CIS CYBER SECURITY ADVISORIES

MS-ISAC CYBER SECURITY ADVISORY NUMBER:
2011-041

DATE(S) ISSUED:
06/15/2011

SUBJECT:
Vulnerability in Windows Kernel-Mode Drivers Could Allow Remote Code Execution (MS11-041)

OVERVIEW:

A vulnerability has been discovered in Microsoft Windows that could allow for remote code execution when handling specially crafted OpenType fonts. OpenType fonts are fonts that are embedded in documents such as Microsoft Word or used in web pages. The vulnerabilities can be exploited if a user visits a network share containing a specially crafted OpenType font. This vulnerability can also be exploited if a user views a specially crafted OpenType font using a web browser linked to a network share. Successful exploitation of these vulnerabilities could result in an attacker gaining system-level privileges. An attacker could then install programs; view, change, or delete data; or create new accounts with full user rights.

SYSTEMS AFFECTED:

  • Windows XP x64
  • Windows Server 2003 x64
  • Windows Server 2003 Itanium-based systems
  • Windows Vista x64
  • Windows 2008 x64
  • Windows 2008 Itanium-based systems
  • Windows 7 x64

RISK:

Government:

  • Large and medium government entities: High
  • Small government entities: High

Businesses:

  • Large and medium business entities: High
  • Small business entities: High

Home users: High

DESCRIPTION:

A vulnerability in Microsoft Windows Kernel-mode driver could allow for remote code execution due to improper parsing of specially crafted OpenType fonts. This vulnerability is caused by the Windows Kernal-mode driver not properly validating pointers while parsing OpenType fonts. This vulnerability specifically impacts the win32K.sys component of Windows systems.
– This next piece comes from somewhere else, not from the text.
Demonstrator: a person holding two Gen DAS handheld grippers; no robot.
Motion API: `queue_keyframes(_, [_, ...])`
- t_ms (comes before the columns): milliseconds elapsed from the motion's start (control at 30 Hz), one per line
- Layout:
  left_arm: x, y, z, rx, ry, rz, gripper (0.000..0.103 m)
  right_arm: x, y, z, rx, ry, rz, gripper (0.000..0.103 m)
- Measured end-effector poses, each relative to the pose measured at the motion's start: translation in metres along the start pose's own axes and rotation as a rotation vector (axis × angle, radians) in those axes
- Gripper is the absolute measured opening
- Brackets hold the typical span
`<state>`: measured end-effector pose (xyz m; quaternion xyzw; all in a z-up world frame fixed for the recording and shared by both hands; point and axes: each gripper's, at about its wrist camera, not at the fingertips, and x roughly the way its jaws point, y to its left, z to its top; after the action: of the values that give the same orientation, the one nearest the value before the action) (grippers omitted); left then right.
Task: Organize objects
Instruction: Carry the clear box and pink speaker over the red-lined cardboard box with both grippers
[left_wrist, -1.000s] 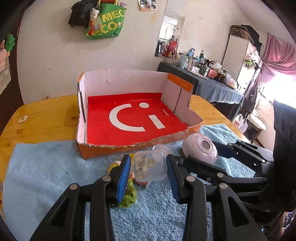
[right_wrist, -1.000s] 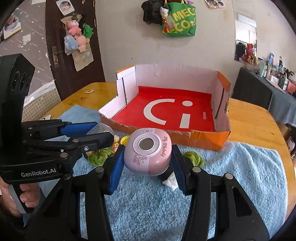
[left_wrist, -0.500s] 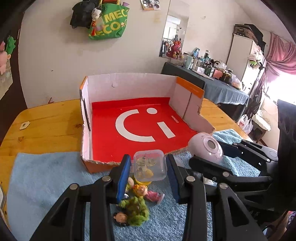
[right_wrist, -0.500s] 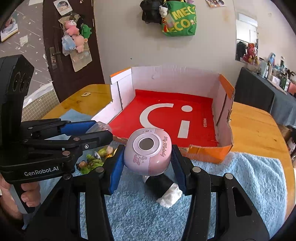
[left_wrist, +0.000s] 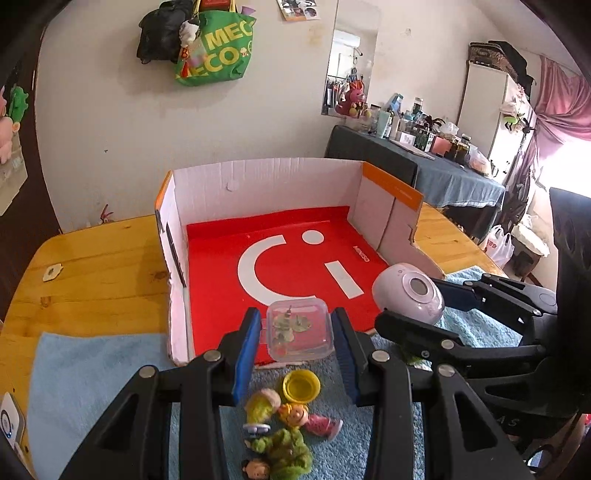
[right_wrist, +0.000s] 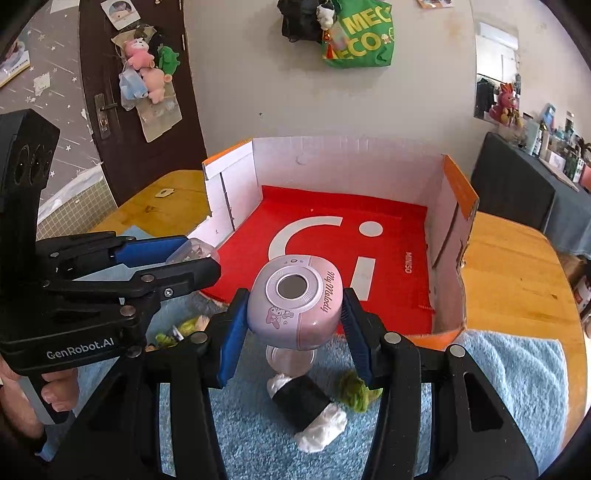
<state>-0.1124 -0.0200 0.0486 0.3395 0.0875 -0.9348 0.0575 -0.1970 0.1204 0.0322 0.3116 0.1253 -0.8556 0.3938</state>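
A wooden table (left_wrist: 92, 266) with a light blue towel (left_wrist: 92, 373) spread over its near part. On the table beyond the towel sits a shallow cardboard box (left_wrist: 266, 184) with white inner walls, orange edges and a red floor (left_wrist: 221, 258) carrying a white mark; its near side is low and torn.

On the left, the left gripper (left_wrist: 295, 334) holds a small clear plastic container (left_wrist: 298, 329) between its blue pads (left_wrist: 245, 347) — both pads press on its sides. The container hangs in the air over the low near edge of the box, with small greenish bits inside. Below it on the towel lie a yellow cap (left_wrist: 301, 386) and a heap of small toy figures (left_wrist: 280, 432), some with green fuzzy parts.

On the right, the right gripper (right_wrist: 291, 321) clamps a rounded lilac device (right_wrist: 293, 301) with a dark round window on top and "My Melody" lettering. It too is held off the table — just at the box's near edge, over the red floor's front. Under it on the towel stand a clear round piece (right_wrist: 291, 358), a black-and-white roll (right_wrist: 306, 406) lying on its side, and a green fuzzy scrap (right_wrist: 354, 393).

A person's fingers (right_wrist: 55, 393) wrap the left gripper's handle at the far left of the right wrist view.
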Motion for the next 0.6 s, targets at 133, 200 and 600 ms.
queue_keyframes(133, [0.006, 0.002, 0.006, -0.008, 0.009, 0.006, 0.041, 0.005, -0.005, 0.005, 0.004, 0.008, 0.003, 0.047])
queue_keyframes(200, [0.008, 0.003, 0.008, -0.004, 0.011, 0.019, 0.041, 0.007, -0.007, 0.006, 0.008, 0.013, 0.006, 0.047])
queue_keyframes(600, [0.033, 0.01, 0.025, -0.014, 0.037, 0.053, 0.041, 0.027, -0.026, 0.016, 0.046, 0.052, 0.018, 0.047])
This vulnerability can be exploited through the following attack scenarios.

In a web-based attack scenario, an attacker could host a web site that contains a link to a network share containing a specially crafted OpenType font. When the user navigates to the web site, the affected control path is triggered via the Details and Preview panes in Windows Explorer.

In a network-based attack scenario, an attacker could host a specially crafted OpenType font on a network share. When the user navigates to the share in Windows Explorer, the affected control path is triggered via the Details and Preview panes in Windows Explorer.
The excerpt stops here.